Alomar had 14 seasons in the majors and he was an All-Star in the last 12. This includes 6 top 6 MVP finishes. This is what he did the year before he was a Met in 2001: 113 runs, 193 hits, 20 homers, 100 RBI, .336 average, 30 stolen bases, the usual Gold Glove. His Mets year: 73 runs, 11 homers, 53 RBI, .266 average. Yuck. Players just lose it. I know that. But why do they always lose it as Mets?

Can we add a little lemon juice to your paper cut? Matt Lawton was an All-Star with Minnesota, did nothing in 48 games as a Met, and became an All-Star again with Cleveland.
Escobar was another in the long, long list of can't miss Mets top prospects that missed. Lastings Milledge? Alex Ochoa? Fernando Martinez? Shawn Abner? Francisco Alvarez? (See what I did there?)

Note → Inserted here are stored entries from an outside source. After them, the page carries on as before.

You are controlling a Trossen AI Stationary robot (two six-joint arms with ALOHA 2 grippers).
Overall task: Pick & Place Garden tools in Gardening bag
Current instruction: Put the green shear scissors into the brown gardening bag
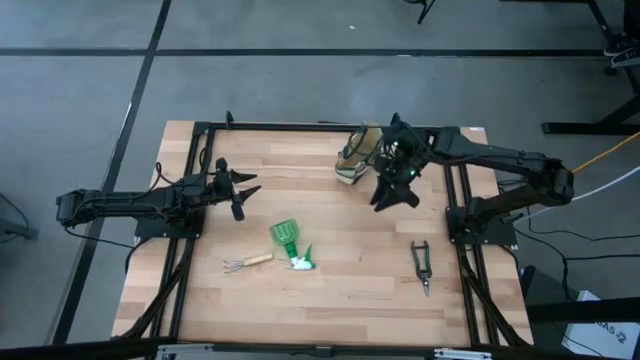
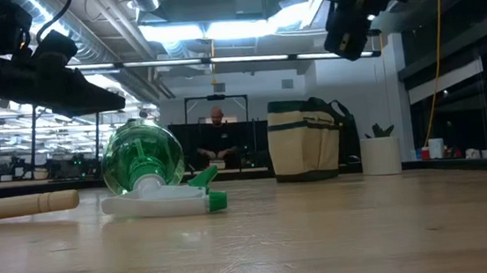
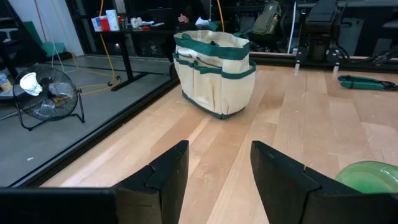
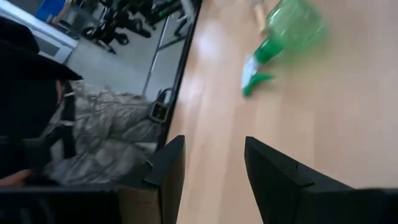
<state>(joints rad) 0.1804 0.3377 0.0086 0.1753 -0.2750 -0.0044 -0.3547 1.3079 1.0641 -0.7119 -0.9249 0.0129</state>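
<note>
The olive-and-beige gardening bag [image 1: 354,157] stands upright on its base at the table's far middle; it also shows in the left wrist view [image 3: 214,71] and the low view [image 2: 304,140]. A green scoop [image 1: 285,236], a green-and-white sprayer piece [image 1: 301,263] and a wooden-handled rake [image 1: 246,263] lie on the table's near middle. Dark pruning shears [image 1: 421,266] lie near right. No trowel shows. My left gripper [image 1: 250,186] is open and empty at the left, above the table. My right gripper [image 1: 396,197] is open and empty, just right of the bag and raised.
A small white pot [image 2: 381,154] with a green plant stands right of the bag in the low view. Dark frame rails [image 1: 457,215] run along the table's left and right sides. Bare wood lies between the bag and the tools. A person sits in the room beyond the table.
</note>
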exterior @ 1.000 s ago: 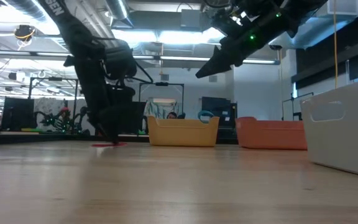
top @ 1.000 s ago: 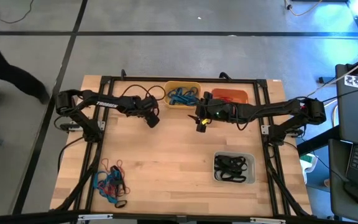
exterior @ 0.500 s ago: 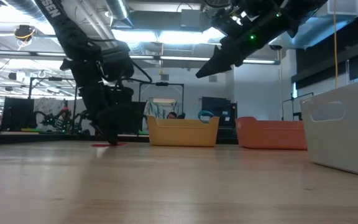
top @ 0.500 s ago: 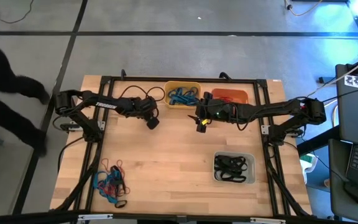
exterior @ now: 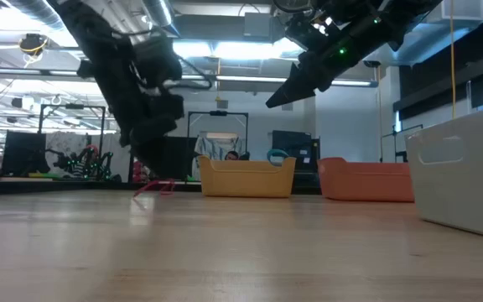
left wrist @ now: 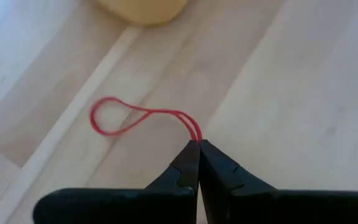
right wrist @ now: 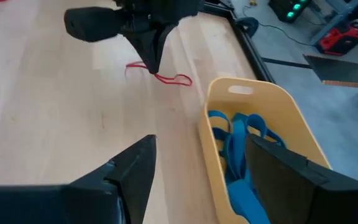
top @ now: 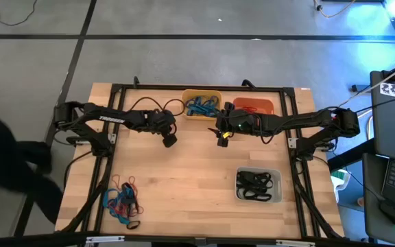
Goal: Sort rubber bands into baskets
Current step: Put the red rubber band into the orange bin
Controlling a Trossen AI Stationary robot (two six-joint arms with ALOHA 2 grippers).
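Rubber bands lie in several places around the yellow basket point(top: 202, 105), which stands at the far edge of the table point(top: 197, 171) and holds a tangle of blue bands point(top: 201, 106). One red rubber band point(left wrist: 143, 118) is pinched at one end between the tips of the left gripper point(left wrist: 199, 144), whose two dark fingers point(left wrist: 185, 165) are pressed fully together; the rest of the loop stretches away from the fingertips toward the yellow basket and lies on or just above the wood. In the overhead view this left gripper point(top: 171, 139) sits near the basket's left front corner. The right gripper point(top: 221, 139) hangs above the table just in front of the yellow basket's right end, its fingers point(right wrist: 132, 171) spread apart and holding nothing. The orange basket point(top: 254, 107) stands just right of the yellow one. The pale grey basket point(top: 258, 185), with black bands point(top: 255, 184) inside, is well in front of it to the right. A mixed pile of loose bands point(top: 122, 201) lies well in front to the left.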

TEACHER SAYS F. How could the great Roberto Alomar go cold, too? Sorry if the article looks smudged, it has my tears over it.
Some more Mets - Guardians (Jeepers! I almost wrote Indians) names: Paul Byrd, Jerry DiPoto, Don Schulze, Ed "The Flushing Flash" Glynn, Tom Veryzer, Brent Strom, Dean Chance, Al Luplow, Kevin Plawecki, Jay Bruce, Endy Chavez, and Sean (not the home run hitter and no relation) Green.